Repeat the data as given. Images do not go in the copy.

=======

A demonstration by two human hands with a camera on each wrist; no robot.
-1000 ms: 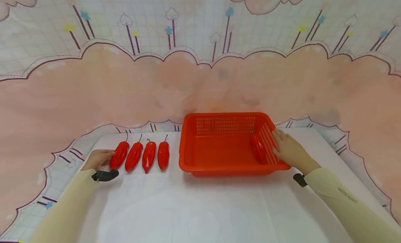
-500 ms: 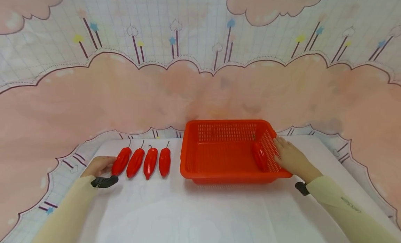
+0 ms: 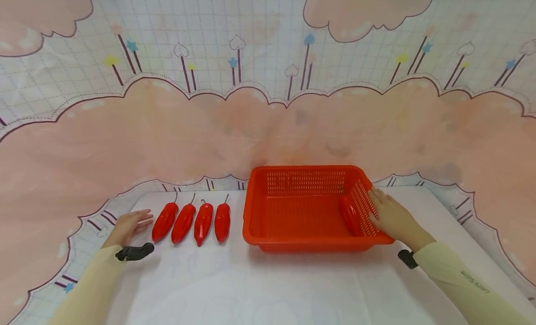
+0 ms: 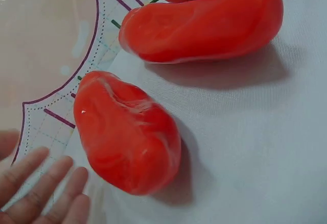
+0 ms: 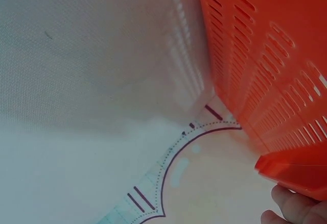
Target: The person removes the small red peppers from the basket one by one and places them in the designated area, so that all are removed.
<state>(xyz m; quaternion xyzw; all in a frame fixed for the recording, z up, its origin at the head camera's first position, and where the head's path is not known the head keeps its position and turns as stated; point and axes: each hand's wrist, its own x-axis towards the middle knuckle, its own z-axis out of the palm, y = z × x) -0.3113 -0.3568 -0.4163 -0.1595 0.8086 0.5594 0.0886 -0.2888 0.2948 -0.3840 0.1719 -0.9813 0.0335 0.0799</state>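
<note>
Several glossy red chili peppers lie in a row on the white tabletop. The leftmost chili pepper [image 3: 165, 222] is nearest to my left hand [image 3: 130, 226], whose fingers are spread with a small gap to it. In the left wrist view, the fingers [image 4: 61, 175] are relaxed beside this chili pepper [image 4: 127, 137]. My right hand [image 3: 393, 217] rests on the right rim of a red plastic basket [image 3: 301, 246], fingers extended along it. Its fingertips [image 5: 291, 201] show at the rim's corner in the right wrist view. One red chili pepper [image 3: 350, 215] lies inside the basket against the right wall.
A white cloth [image 3: 268, 292] covers the table. Behind it hangs a pink and white backdrop [image 3: 268, 134] with clouds and stars, close to the basket's far side. Dark straps [image 3: 135, 253] sit at both wrists.
My left hand has let go of the leftmost chili pepper and moved slightly left, its fingers opening. The right hand stays on the basket rim. The head view has tilted up a little.
</note>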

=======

PROBLEM SOLUTION:
A demonstration by two human hands with a camera on each wrist; no robot.
-1000 ms: 
-500 ms: 
+0 ms: 
+0 ms: 
+0 ms: 
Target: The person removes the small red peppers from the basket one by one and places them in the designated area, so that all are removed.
<state>(xyz m; quaternion xyzw; all in a frame fixed for the recording, z up, its origin at the head camera's first position, and where the head's path is not known the head keeps its position and turns as stated; point and axes: each hand's wrist, its own x-axis towards the middle knuckle, its own z-axis out of the palm, y = z × x) -0.3113 -0.3568 -0.4163 -0.1595 0.8086 0.5594 0.0886 -0.2888 0.2948 -0.3840 0.1719 -0.9813 0.0335 0.0799</state>
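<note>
Several glossy red chili peppers lie in a row on the white tabletop. The leftmost chili pepper [image 3: 165, 222] is nearest to my left hand [image 3: 130, 226], whose fingers are spread with a small gap to it. In the left wrist view, the fingers [image 4: 61, 175] are relaxed beside this chili pepper [image 4: 127, 137]. My right hand [image 3: 393, 217] rests on the right rim of a red plastic basket [image 3: 301, 246], fingers extended along it. Its fingertips [image 5: 291, 201] show at the rim's corner in the right wrist view. One red chili pepper [image 3: 350, 215] lies inside the basket against the right wall.
A white cloth [image 3: 268, 292] covers the table. Behind it hangs a pink and white backdrop [image 3: 268, 134] with clouds and stars, close to the basket's far side. Dark straps [image 3: 135, 253] sit at both wrists.
My left hand has let go of the leftmost chili pepper and moved slightly left, its fingers opening. The right hand stays on the basket rim. The head view has tilted up a little.
</note>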

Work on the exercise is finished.